The man whose negligence killed Greg Gifford already had two DUIs on his record at the time of the accident. He is now serving a life term in prison, but the whole incident could have been avoided had a proposal by Senator Kevin Easley (D-Tulsa) and Representative Mary Easley (D-Tulsa) had been in place.
The lawmakers are introducing "Greg's Law" for the 1998 Legislative Session. The bill calls for the forfeiture of a person's vehicle upon a second conviction for driving under the influence of alcohol. The bill is patterned after an Ohio law.
"We have to take the keys out of the hands of repeat DUI offenders before they kill or maim the innocent bystander," said Senator Easley. "It's not enough to take away a license. We must remove the drunk driver's mode of transportation altogether."

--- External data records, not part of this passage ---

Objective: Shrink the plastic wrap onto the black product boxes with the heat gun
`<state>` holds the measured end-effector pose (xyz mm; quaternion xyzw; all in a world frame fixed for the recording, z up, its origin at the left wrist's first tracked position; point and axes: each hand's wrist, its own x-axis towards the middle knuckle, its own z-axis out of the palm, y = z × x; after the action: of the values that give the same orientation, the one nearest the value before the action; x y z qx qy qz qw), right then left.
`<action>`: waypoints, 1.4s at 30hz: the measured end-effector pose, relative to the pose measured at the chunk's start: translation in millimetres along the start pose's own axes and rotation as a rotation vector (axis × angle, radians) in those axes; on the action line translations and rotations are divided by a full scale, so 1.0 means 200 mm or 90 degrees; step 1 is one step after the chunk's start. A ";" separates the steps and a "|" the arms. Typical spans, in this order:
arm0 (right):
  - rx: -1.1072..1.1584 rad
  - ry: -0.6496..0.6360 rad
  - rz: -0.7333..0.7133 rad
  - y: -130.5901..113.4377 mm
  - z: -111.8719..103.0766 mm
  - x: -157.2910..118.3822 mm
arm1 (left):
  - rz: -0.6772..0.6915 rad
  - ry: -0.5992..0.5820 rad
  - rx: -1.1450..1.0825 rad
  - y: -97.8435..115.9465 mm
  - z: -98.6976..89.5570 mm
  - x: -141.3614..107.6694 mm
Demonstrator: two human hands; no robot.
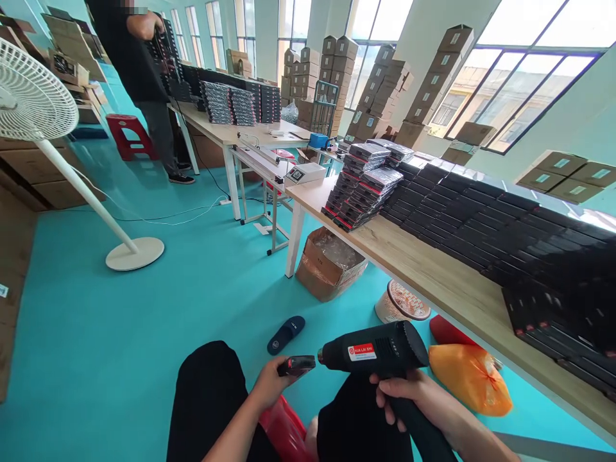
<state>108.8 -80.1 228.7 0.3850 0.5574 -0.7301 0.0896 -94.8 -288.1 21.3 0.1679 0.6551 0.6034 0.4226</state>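
I have the right hand (402, 394) wrapped round the handle of a black heat gun (385, 346), its nozzle just beside the small dark box (298, 365) that the left hand (268, 386) pinches. Beyond the left grip lies a slipper (286, 335); right of the right grip, an orange bag (464, 375), with stacked black boxes (462, 218) higher up.

On your black heat gun (387, 346), you can read 1 brand, "HUA LAI SHI", in white capitals on the red band of its label (362, 352). The finer print below is too small to read, as are the white labels (436, 80) on the stacked cartons (426, 102) by the windows.
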 end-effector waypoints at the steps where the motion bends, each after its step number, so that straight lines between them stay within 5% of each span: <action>1: 0.002 0.002 0.003 0.00 -0.01 0.00 | 0.002 0.001 -0.011 0.01 0.00 0.00; 6: 0.063 -0.012 -0.011 0.03 -0.02 0.01 | -0.021 -0.018 -0.074 0.00 0.01 0.03; 10: 0.166 0.006 -0.016 0.05 -0.07 -0.04 | -0.056 0.071 -0.219 0.03 -0.04 0.05; 18: 0.220 -0.123 0.012 0.13 -0.11 -0.14 | -0.207 0.134 -0.541 0.38 -0.14 -0.01; 26: 0.255 -0.175 -0.019 0.14 0.02 -0.05 | -0.157 0.173 -0.508 0.43 -0.17 -0.04; 31: 0.267 -0.160 -0.008 0.17 0.00 -0.04 | -0.038 0.003 -0.580 0.47 -0.18 -0.07; 34: 0.273 -0.147 0.005 0.18 -0.01 -0.05 | -0.083 -0.033 -0.538 0.49 -0.16 -0.03; 42: 0.174 -0.126 -0.027 0.16 0.04 -0.06 | -0.096 0.221 -0.235 0.49 -0.10 0.15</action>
<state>131.5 -101.9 213.8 0.3081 0.4494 -0.8351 0.0756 -156.4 -258.0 99.5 -0.0673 0.6073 0.6993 0.3709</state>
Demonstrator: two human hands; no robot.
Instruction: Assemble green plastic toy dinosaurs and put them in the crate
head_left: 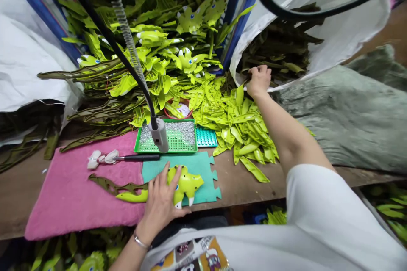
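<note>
My left hand lies spread over a lime-green dragon-like plastic piece with white tips and a blue eye, on the teal foam mat. A dark olive strip and a lime blade-shaped part extend left from under this hand onto the pink cloth. My right hand reaches to the mouth of a white sack holding dark olive parts. Its fingers bend over the parts at the sack's edge, and what they touch is hidden.
A green tray of small metal pieces stands behind the mat, with a hanging electric screwdriver over it. Lime parts are heaped to the right. A black-handled tool lies on the cloth. A black cable crosses the upper right.
</note>
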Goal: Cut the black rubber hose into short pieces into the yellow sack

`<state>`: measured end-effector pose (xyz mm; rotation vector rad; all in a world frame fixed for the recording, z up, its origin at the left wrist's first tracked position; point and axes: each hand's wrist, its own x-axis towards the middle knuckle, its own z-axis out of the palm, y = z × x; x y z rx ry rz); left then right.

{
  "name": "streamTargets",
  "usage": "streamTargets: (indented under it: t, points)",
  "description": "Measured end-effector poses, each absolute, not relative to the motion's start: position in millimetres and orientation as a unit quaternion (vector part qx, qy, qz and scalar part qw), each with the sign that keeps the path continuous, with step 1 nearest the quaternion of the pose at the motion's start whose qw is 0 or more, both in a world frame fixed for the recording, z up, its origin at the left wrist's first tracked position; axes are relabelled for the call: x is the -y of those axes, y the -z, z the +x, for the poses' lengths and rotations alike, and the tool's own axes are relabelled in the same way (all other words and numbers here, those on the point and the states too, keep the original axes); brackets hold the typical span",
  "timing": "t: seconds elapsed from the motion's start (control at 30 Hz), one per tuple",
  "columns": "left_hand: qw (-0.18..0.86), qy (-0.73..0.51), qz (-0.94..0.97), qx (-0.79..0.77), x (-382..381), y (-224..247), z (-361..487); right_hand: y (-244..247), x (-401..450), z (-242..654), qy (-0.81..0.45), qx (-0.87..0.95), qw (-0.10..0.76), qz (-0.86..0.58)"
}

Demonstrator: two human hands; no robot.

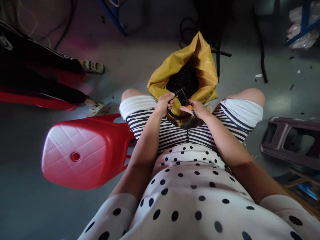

"Greg was a popular student and accomplished athlete," said Representative Easley. "His death had a profound impact on the school and the community. His classmates in particular have pledged that Greg's death not be in vain. They have thrown their support behind this legislation as a show of respect for Greg's memory."
The bill's authors added language to the bill aimed at heading off certain liability concerns involving situations where a drunk driver is arrested in a borrowed vehicle. The owner of a loaned vehicle would only lose his or her automobile if he or she knowingly gave their vehicle to a person with a history of drinking and driving arrests.
Easley and Easley have also filed a companion piece of legislation to address a growing problem in Oklahoma. The bill would ultimately lengthen the distance required by state law that a bar or tavern must be from a school or church.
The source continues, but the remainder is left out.